People have kindly remarked that “I’m such a good boy.” for taking care of Mom. Speaking for my brothers, whom we all have, always, taken care of Mom, I’m just showier about it. For me, the man behind the green curtain was Elena. Mom loved her pea soup. I say this, because my visits wouldn’t pass without Mom asking for Elena’s pea soup. Sandy’s support for Kimmer, and Allison’s for Kris, helped us help mom. We brothers cannot imagine any other choice – to want to help Mom. Our choice was in love, through love, a desire to support Mom. It was a desire as natural and strong as one’s own desires, like laughing or eating. You should hopefully see this fact clearly now. It’s what she taught us, by living it.

Back in the early ’90s when Macs were new, you could make the error beep sound anything you wanted. I was working when my Mac robotically burped the error ding. “I don’t like that.” Mom said. “Your computer should say, ’You’re such a good boy.’ when you make a mistake.” “Mom, I love the idea.” So, I recorded Mom saying that. People loved hearing it.

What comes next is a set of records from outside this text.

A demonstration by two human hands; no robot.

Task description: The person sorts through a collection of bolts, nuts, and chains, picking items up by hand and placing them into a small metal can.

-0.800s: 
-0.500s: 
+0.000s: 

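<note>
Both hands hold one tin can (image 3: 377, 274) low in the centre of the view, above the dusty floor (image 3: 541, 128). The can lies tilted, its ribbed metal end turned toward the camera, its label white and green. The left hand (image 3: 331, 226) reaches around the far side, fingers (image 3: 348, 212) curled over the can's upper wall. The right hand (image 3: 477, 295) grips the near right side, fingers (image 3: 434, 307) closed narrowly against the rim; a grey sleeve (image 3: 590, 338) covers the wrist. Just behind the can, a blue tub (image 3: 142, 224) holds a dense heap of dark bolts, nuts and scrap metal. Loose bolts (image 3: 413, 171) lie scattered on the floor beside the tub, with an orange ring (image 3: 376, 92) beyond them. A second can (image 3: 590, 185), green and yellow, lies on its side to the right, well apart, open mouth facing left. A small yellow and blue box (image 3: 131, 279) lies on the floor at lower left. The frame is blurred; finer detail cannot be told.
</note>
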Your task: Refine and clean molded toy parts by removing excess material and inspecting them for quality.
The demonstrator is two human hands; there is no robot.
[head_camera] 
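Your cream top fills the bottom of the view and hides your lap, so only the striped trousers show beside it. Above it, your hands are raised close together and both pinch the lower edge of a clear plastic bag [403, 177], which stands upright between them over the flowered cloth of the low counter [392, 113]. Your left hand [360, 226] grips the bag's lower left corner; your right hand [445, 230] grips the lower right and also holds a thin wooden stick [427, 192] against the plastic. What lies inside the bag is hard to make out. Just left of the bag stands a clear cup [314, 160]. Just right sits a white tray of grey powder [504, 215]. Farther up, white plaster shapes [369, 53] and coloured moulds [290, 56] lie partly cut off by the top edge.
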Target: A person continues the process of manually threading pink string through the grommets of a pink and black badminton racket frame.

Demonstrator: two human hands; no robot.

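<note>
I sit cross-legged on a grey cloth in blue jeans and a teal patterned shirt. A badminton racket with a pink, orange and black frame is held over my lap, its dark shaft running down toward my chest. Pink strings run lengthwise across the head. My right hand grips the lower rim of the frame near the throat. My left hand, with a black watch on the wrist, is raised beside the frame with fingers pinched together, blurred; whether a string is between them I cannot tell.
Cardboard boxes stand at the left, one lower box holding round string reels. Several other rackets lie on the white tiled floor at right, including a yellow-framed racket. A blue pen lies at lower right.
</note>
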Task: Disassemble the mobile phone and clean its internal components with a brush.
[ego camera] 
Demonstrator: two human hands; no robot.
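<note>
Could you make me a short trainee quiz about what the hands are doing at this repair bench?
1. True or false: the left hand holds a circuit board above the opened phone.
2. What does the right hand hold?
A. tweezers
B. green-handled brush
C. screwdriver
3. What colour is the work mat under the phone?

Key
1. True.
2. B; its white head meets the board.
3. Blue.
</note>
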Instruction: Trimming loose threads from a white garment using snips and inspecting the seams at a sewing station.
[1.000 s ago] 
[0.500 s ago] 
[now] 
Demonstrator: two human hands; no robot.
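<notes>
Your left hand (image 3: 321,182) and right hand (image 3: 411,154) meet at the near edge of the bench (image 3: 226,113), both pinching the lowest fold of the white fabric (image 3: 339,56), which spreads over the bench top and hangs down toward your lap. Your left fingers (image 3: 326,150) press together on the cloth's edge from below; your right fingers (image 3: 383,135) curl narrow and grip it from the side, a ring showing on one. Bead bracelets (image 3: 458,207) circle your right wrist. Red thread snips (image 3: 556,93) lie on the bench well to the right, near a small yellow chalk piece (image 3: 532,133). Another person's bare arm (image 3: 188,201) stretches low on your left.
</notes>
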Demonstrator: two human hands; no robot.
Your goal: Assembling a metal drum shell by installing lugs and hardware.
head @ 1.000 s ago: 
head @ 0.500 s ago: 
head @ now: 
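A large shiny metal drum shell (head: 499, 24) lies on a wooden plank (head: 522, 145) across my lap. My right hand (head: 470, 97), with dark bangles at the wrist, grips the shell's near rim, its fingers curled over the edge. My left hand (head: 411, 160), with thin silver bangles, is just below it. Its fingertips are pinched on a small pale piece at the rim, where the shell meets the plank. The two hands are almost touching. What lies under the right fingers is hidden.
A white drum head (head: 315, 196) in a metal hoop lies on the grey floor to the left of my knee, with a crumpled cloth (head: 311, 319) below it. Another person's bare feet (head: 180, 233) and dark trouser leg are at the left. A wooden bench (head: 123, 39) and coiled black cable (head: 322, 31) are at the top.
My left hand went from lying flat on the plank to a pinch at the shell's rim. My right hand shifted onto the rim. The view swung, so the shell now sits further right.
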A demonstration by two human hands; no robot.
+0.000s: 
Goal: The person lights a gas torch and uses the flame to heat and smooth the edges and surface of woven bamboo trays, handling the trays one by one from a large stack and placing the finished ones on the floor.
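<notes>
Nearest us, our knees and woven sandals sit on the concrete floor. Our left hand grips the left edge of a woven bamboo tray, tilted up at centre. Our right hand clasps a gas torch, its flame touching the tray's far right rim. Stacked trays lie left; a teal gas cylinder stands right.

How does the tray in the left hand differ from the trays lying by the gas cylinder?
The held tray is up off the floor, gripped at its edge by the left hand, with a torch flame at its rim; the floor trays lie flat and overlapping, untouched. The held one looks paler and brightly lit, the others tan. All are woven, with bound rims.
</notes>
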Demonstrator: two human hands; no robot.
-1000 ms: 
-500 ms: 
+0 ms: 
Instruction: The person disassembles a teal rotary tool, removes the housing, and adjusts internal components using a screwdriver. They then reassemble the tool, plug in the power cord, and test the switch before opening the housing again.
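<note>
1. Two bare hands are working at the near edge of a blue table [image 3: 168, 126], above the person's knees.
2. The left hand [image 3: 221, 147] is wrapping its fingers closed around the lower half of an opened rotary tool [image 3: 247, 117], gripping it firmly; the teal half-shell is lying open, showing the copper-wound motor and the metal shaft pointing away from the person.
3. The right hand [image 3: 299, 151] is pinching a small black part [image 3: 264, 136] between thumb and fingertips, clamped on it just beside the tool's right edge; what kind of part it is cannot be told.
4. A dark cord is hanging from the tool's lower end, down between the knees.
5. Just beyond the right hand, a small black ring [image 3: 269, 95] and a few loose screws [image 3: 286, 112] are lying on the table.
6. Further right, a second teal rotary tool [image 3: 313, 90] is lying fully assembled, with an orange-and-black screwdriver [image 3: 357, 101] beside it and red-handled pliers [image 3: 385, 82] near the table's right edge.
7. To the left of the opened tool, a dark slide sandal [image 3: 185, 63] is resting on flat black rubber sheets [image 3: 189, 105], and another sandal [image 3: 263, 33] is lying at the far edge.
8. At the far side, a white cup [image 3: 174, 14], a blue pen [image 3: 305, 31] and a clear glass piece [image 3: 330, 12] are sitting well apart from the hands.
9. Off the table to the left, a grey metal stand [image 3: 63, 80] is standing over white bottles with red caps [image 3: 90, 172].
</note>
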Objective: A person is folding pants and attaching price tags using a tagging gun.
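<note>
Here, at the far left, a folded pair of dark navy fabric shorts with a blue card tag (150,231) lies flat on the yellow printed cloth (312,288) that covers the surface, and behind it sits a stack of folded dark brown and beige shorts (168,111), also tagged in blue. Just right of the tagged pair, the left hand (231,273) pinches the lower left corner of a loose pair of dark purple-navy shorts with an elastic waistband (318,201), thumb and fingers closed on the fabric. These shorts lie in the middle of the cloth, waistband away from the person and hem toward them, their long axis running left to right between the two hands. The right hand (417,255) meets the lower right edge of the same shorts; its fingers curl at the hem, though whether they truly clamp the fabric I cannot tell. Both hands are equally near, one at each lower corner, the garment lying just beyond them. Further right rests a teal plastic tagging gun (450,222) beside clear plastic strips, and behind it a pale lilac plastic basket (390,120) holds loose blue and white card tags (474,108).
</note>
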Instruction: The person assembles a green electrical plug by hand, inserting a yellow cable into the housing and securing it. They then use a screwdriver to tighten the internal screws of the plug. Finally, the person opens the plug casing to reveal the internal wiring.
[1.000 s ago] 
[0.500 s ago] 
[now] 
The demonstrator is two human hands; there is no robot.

Mom had a knack for repeating key phrases, such as the cute things her children or grandchildren would say. When I was a kid, my attempt at Handel’s Messiah became “Ha-Ray-Roo-RA CHISH CHISH” my trying to imitate the sound of cymbals. Or “I’m gonna pee… in the blue…” after my son learned the joys of toilet bowl cleaner tablets and their blue dye. “I’m gonna get thome nutsth.” As my then four-year-old daughter determinedly waddled to the cupboard. “I’m sending you lots of pink bubbles,” she would tell Kris and Allison as a way of sending her love.

Twenty-five years ago, my wedding tasked me with writing a toast to my Mom. As I thought through great figures of history, Socrates, Augustine, Michelangelo, Aquinas, Einstein, only one person kept bubbling up in my thoughts. Not with fanfare, but quiet, steady determination, like there was no other choice. It was Mom.

Mom is my inspiration, motivation, and example of how to live, how I should be and how I should love. Speaking for my brothers and myself, we weren’t being good to be good. We were loving Mom as she taught us how to love.

Mom and I continually shared our hope at seeing Dad and Karen once again. There is a glorious family reunion that started on Tuesday at 12:50 PM. My heart aches at losing Mom but the thought of their reunion gives me great joy and hope.

Mom, I love you. I know you love me. My brothers, your children, grandchildren, Kim and Sandy, Kris, Allison, Savannah and Trinity, Elena Katlyn, Alexa, Will and me, and all your family and friends, we all love you. We never doubted your love. Not ever.